The opinion of the court was delivered by: Elaine E. Bucklo, United States District Judge
MEMORANDUM OPINION AND ORDER
Richanner Jenkins sues Mercantile Mortgage Company ("Mercantile");
Provident Bank, doing business as PCFS Financial Services ("PCFS");
Equicredit Corporation of America ("Equicredit"); Victoria Mortgage
Corporation of Illinois ("Victoria"); Bell Capital, Inc. ("Bell"), and
its agent Mira Kostic ("Kostic"); City-Suburban Title Services Company
("CST"); Field's Windows, Doors & Construction Corp. ("Field's"), and
its agent Mirjana Radojcic ("Radojcic"). Jenkins claims violations of the
Truth in Lending Act, 15 U.S.C. § 1601 et seq. ("TILA"), as amended
by the Home Ownership and Equity Protection Act ("HOEPA"); the Real
Estate Settlement Procedures Act, 12 U.S.C. § 2601 et seq.
("RESPA"); and Illinois law. Jenkins moves to certify a class action
against CST. PCFS and CST each move separately to dismiss the claims
against them under Fed. R. Civ. P. 12(b)(6). I deny Jenkins' motion to
certify a class action against CST. I grant in part and deny in part
PCFS' motion to dismiss the claims against it. I grant in part and deny
in part CST's motion to dismiss the claims against it.
Jenkins is a 65-year-old African-American woman who resides in a home
that she owns in Chicago. Am. Compl. ¶ 3. In November 1999, Jenkins
signed a contract for home improvements with Field's, Am. Compl. ¶
15, and retained Victoria as her mortgage broker, Am. Compl. ¶ 17.
On December 27, 1999, Jenkins obtained a $101,250 sub-prime fixed rate
mortgage loan from Mercantile, a mortgage broker and originator, for home
improvements ("the 1999 mortgage"). Am. Compl. ¶¶ 4, 18. CST
conducted the closing. Compl. ¶ 21. As part of the loan process,
Jenkins signed standard forms including a Truth in Lending Disclosure
statement, Ex. D, and a settlement statement on a HUD-1 form, Ex. E. Am.
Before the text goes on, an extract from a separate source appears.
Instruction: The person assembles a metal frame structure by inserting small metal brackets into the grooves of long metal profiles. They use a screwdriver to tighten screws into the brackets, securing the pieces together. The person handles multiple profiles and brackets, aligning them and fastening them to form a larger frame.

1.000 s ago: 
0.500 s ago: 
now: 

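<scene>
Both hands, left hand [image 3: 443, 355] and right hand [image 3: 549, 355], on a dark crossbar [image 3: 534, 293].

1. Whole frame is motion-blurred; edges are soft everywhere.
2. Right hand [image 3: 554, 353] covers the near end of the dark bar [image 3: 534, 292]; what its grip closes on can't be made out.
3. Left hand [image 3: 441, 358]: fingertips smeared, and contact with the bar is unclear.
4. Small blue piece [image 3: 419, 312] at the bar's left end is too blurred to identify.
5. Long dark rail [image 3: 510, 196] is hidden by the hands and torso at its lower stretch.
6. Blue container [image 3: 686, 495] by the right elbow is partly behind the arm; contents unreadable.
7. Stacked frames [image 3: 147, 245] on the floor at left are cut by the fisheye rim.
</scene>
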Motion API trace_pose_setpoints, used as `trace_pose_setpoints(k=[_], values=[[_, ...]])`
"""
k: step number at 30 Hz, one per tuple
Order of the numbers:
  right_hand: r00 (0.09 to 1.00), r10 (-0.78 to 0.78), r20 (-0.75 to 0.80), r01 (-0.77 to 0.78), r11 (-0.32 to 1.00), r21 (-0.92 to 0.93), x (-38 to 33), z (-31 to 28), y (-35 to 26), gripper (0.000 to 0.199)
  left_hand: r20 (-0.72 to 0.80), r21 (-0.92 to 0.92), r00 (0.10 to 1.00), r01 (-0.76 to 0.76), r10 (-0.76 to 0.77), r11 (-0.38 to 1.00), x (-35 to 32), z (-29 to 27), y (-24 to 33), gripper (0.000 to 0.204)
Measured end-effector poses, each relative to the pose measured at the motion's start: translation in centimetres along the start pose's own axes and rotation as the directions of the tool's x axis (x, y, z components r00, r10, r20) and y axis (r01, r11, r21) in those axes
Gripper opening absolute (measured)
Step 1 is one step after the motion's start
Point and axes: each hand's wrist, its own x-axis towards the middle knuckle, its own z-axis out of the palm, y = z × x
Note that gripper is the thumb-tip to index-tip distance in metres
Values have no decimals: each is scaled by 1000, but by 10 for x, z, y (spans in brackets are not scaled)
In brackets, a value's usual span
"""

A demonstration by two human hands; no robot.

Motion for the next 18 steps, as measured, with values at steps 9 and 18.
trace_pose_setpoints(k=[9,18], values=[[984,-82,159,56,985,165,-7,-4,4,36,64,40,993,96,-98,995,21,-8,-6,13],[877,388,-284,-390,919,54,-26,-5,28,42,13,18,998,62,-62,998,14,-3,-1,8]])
Compl. ¶ 22-23. According to the HUD-1, CST collected $37.50 for
recording a mortgage and $55 for recording releases, which total $92.50.
Am. Compl. ¶ 25. According to the Truth in Lending Disclosure
statement, CST collected $116
for the mortgage recording and release
services, but it disbursed only $33.50 for recording a mortgage and
nothing for recording releases. Am. Compl. ¶ 26.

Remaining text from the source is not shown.